Count how many lines of the listing contain "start", then give that number and nothing more.

'''

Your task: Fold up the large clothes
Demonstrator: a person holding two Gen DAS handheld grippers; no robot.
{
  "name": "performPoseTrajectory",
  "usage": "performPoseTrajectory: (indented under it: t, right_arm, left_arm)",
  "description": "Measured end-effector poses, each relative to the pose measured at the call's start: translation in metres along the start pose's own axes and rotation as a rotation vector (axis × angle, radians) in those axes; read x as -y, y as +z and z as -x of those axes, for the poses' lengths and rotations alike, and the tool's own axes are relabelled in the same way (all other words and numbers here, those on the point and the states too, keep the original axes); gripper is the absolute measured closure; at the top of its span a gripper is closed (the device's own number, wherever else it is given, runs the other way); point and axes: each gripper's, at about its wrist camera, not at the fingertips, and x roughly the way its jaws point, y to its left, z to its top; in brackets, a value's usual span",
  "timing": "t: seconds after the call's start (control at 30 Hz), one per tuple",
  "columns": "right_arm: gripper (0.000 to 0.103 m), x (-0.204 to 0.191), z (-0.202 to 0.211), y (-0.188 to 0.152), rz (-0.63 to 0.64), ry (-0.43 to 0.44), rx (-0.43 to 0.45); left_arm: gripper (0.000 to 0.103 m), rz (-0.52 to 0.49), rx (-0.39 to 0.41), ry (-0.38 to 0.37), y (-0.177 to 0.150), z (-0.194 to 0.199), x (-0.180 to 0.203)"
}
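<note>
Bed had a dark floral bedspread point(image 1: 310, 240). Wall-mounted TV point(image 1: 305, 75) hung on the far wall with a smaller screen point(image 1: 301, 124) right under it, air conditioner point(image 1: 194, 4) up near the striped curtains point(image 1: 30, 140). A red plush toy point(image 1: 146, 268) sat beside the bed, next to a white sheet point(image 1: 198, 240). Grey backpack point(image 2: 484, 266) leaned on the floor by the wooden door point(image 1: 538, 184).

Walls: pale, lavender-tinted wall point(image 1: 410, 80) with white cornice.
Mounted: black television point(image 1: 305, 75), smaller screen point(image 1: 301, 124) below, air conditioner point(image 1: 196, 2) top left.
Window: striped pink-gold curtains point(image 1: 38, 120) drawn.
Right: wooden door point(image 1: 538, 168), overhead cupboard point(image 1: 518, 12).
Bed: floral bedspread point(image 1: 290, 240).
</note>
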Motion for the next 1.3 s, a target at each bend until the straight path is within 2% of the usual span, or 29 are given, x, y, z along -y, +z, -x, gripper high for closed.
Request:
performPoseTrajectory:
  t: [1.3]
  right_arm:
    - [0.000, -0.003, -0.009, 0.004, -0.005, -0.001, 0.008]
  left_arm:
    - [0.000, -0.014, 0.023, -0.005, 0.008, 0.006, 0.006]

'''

Response area: 2